The greatest fear is the fear of death - the fear of an imminent unknown, the ultimate unforetold. What, if anything, of this fear pierces through the veils of sub- and un-conscious processes and finds life in the daily habits of the individual and society?

The fear of the unknown most certainly finds parallels with the fear of death, which is its exemplar, but how does this very real, and at times very palpable, fear resonate throughout the human worlds? In large part it would have to be by the fall back into ritual and superstition regarding separation from the body, that which in this world is often the only thing a person has that they consider themselves capable of knowing.

Certainly death is inevitable for all living creatures, at least outside the confines of religion or the lore of alchemy that posit a life-here-after or a wondrous medicine capable of bestowing a measure of immortality, as well as the wealth with which to enjoy it. But why fear the inevitable?

Or perhaps it is that very certainty which we most fear and not the unknown itself, for there are certainly psychedelic travelers ready to barrel headlong into strange contortions of mental landscape.
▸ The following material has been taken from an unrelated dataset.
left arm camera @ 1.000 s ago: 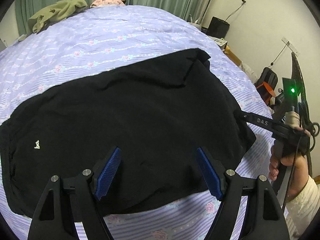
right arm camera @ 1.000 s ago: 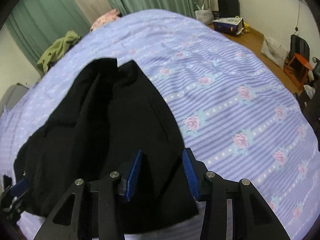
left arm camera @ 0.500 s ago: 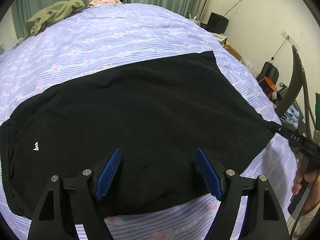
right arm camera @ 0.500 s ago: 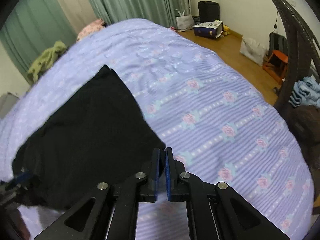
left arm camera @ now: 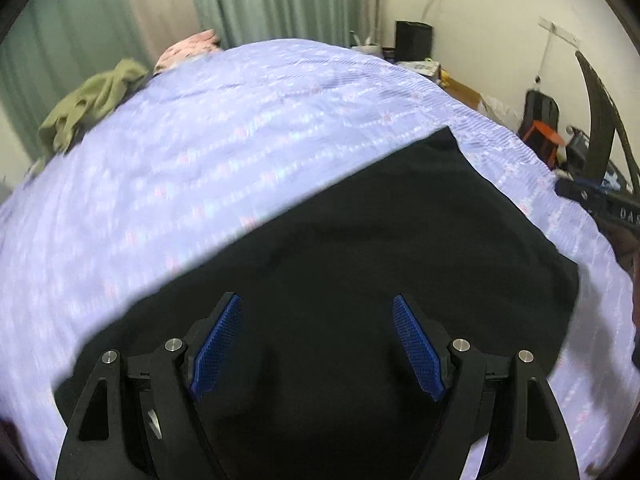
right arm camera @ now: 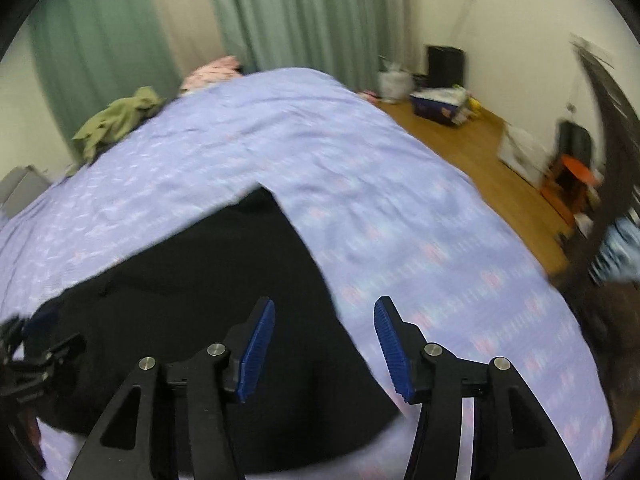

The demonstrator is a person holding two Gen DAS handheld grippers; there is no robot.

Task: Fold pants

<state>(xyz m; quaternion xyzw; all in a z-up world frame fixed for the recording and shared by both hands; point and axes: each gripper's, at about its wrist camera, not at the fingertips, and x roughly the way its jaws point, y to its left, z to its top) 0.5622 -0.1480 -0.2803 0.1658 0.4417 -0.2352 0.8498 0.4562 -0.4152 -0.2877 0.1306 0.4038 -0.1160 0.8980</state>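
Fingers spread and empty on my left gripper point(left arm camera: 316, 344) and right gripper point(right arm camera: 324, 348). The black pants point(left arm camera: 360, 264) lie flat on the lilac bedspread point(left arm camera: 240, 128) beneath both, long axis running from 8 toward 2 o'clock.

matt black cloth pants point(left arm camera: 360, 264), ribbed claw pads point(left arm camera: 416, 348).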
Some even return after the obligatory eight hours or so with stories of their death and rebirth. So perhaps it is the unwavering certainty and knowledge of the inevitable that human beings fear so much, yet that would mean there is some strange transference going on in our aptitude to pick up ritual and habit, things and activities that we make inevitable and certain.
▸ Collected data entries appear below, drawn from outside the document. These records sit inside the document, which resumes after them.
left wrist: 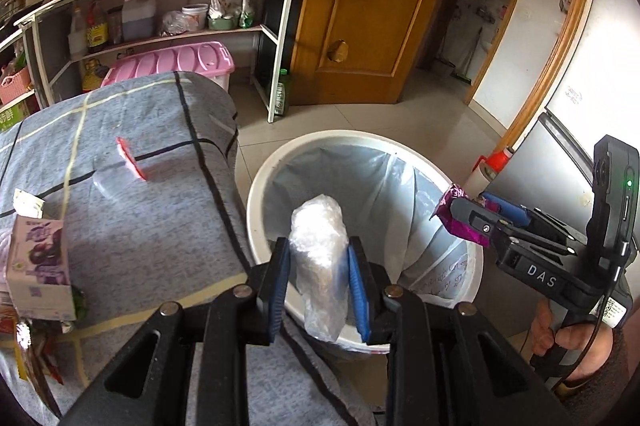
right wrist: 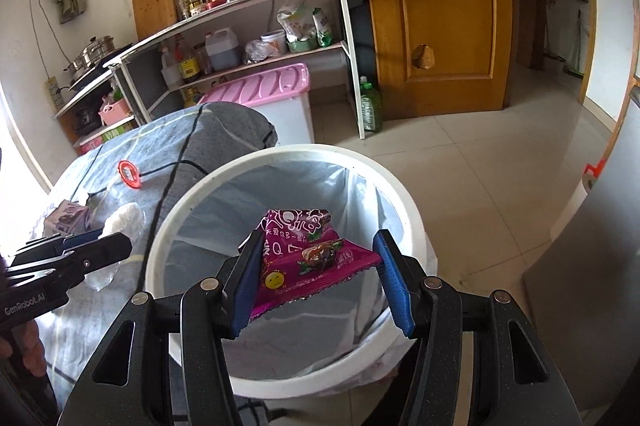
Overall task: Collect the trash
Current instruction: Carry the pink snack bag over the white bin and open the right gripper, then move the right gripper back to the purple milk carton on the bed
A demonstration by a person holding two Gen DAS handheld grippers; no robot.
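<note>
The left claw (left wrist: 318,280) was pinching a crumpled wad of clear plastic wrap (left wrist: 320,262) between its blue pads, and the wad stood upright over the near rim of the white trash bin (left wrist: 456,181). The right claw (right wrist: 316,284) was pinching a purple snack wrapper (right wrist: 304,258), which lay flat between its pads, above the open mouth of the same bin (right wrist: 176,209). The bin was lined with a thin bag (right wrist: 280,193) and stood on the tiled floor, just beside the right edge of the surface covered with a grey checked cloth (left wrist: 140,129). On this cloth, a red-rimmed lid (left wrist: 130,163) lay toward the far side, and a purple drink carton (left wrist: 40,262) stood at the near left, with other wrappers (left wrist: 28,346) beside it. A hand (left wrist: 568,338) gripped the handle of the right claw.
</note>
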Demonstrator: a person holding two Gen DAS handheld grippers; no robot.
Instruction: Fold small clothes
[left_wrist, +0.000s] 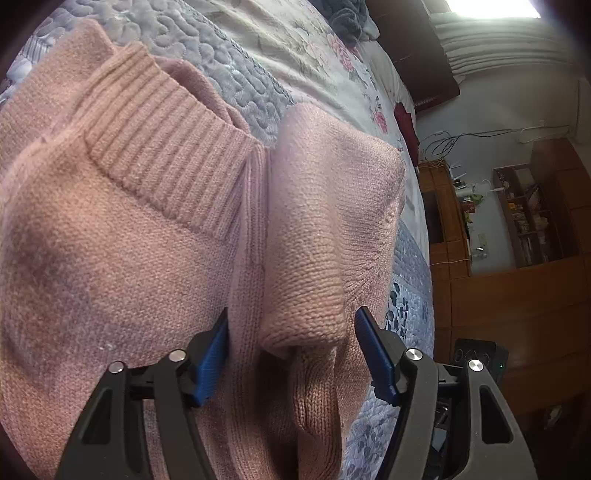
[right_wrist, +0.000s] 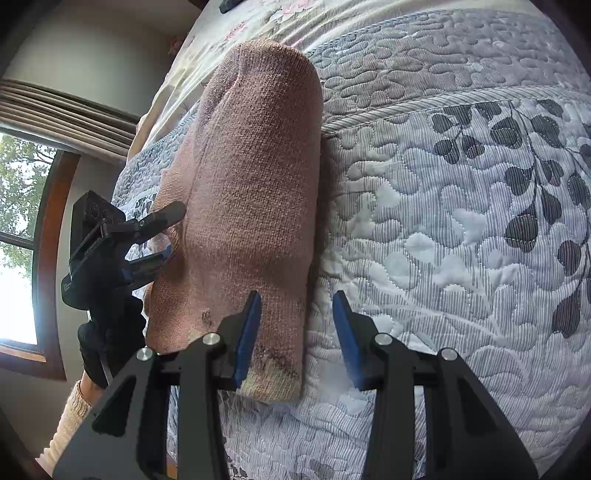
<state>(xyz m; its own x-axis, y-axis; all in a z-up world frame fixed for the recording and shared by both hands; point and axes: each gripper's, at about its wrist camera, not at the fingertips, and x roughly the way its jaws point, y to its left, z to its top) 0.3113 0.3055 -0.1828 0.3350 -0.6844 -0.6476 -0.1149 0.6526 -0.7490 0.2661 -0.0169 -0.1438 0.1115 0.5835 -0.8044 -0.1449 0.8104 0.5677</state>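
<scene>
One garment is in play: a pink knit sweater (left_wrist: 155, 229) lying on the quilted bedspread (right_wrist: 461, 229). From the right wrist view it reads as a long, narrow bundle, so you appear to have the sides already folded inward; judged from that, the task is roughly midway. In the left wrist view the ribbed collar (left_wrist: 162, 147) faces up and a folded sleeve or side panel (left_wrist: 332, 206) lies over the body beside it, with a bulky roll of knit between your left gripper's pads.

Left gripper (left_wrist: 291, 350): jaws parted wide, straddling that fold of knit. The fabric fills much of the gap, but the pads do not look pressed into it, so you have no firm hold here as far as I can tell. The right wrist view shows this gripper at the bundle's far long edge, spread the same way.

Right gripper (right_wrist: 295, 339): jaws apart, nothing between them. The left pad sits over the near end of the bundle; the right pad is over bare quilt, just beside the sweater's edge.

Left to do, by my estimate: bring one end of the bundle over the other, then flatten.

Containers: none in reach. The wooden shelving (left_wrist: 532, 218) across the room holds small items too blurred to identify. A dark heap of cloth (left_wrist: 347, 18) lies at the far end of the bed.
</scene>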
Ritual can serve to hold our lives together. Something we can always return to, that we know and are comfortable with. Death before one’s time is a tragedy, yet who can say when one’s time is and whether or not departing at a specified date was not the best thing that could have happened?


these experiences most often occur in liminal states which are neither sleep nor dreaming per se, and at times that are neither daytime nor night. nor are such experiences restricted to dreaming - they can occur in any 'break' in normal, waking consciousness, the kind of states that certain meditators actively seek, what a certain sorcerer might call 'stopping the world'. these breaks in consciousness can be entered into, just like doorways or gateways into other, outer worlds. just like (a little) death.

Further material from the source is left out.